Do you know what your business credit score is? Did you even know you had one? Black Business Owners and entrepreneurs, more than most, need to ensure their business credit is taken seriously and maintained religiously, especially if we want to ever have a chance of closing the wealth gap, creating generational wealth and keeping our businesses thriving and growing, even in difficult times.
According to a study performed by the Federal Reserve Bank of Atlanta and released in 2019 as The Small Business Credit Survey, key findings revealed that more than 50% of Black Business Owners mostly used and depended on their personal credit as the source of their business capital and funding. We can deduce that this is either due to lack of knowledge about business credit and/or lack of an actual business credit score.
If you have been using your personal credit to sustain your business, then this article is definitely for you.
Now to the four questions:
Why Don’t I Want to Use My Personal Credit for My Business?
As proprietor of a small, minority-owned business, learning how NOT to use your personal credit is often challenging when the business is too new to have a credit rating of its own. Aside from the extremely strict regulations from the IRS about intermingling personal and business credit and, yes, even expenses, mixing the two makes accounting extremely difficult. As if that weren’t enough, when you use personal expenses or credit to operate and run your business, you put your entire legacy, even your family, at great financial risk. If your business gets sued or if, for some unfortunate reason, the business fails to become successful, your creditors can come after you for personal liability.
Why is Business Credit Important?
Business credit, when established and used correctly, is a powerful financial tool for Black- owned Businesses. It is used to qualify for funding and financing to take your business to the next level. In addition, this financial tool is a catalyst for forming and building business relationships with vendors who buy from you, who you buy from and, most specifically, those who report your payment history in order to establish and maintain their own credit.
There are two numbers associated with business credit. Your Dun & Bradstreet Paydex Score and Experian Intelliscore Plus, with scores ranging from 1 to 100 (100 being the best ). Your payment history, the age of your business accounts and the ratio of debt to profit all determine your score.
Having a good business credit score affords you more credibility with your creditors – also known as leverage – to negotiate favorably for your business.
The main thing now is the HOW.
How do I Establish Business Credit?
Your business must be a legally registered entity – a Partnership, LLC, LLP, or even a sole proprietorship. Once your business is registered, it is automatically assigned a blank credit profile. This is literally a clean slate.
This step cannot be skipped. You CANNOT build business credit on a business that is not legally established. The simplest structure to establish and maintain is a Sole Proprietorship, but always be sure to seek advice from legal experts to determine which structure is best for you and your business. You can also reach out to the African American Chamber of Commerce or the SBA for assistance.

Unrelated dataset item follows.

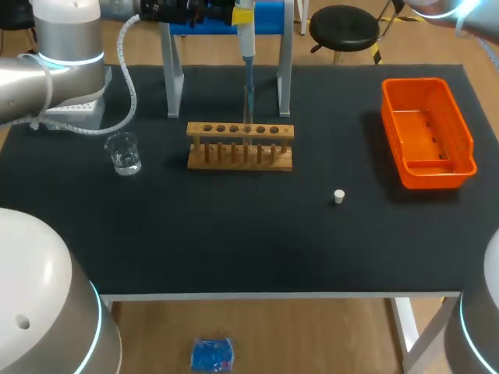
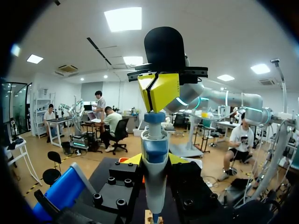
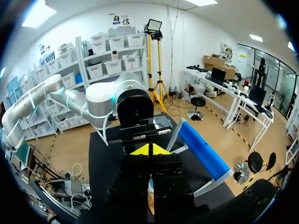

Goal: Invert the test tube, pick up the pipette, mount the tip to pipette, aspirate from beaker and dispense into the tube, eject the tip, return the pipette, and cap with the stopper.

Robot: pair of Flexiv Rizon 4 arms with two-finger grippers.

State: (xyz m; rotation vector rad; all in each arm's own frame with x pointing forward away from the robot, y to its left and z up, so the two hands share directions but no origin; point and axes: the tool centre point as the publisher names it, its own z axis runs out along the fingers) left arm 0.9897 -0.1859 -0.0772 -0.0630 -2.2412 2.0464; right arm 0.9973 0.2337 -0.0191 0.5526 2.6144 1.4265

Once you have done that, then you can begin to work on building out your profile. Remember that the public parts of your business profile are included in the public record. Anyone can view it by looking up your business name.
Here are three simple and quick steps to setting up your business for success and proper credit reporting.
- Set up your Legal Entity
- Get an Employer Identification Number (EIN) from the IRS
- Get a D-U-N-S Number from Dun & Bradstreet
Where Can I See My Business Credit Profile?
There are plenty of places to check your business credit score for FREE. Once you have registered for your D-U-N-S Number, you can check your score through Dun & Bradstreet Credit Signal ®.
Once you are in prime position to use your business credit, keep using it to build your credit over time. Be sure to take out a credit card in your business name and use that card and only that card for all purchases related to your business. Keep building those relationships with vendors and suppliers, but keep an eye on your credit utilization. You don’t want it to go over 30%. That means your credit balance should never be more than 30% of what you owe so, most importantly, monitor it regularly.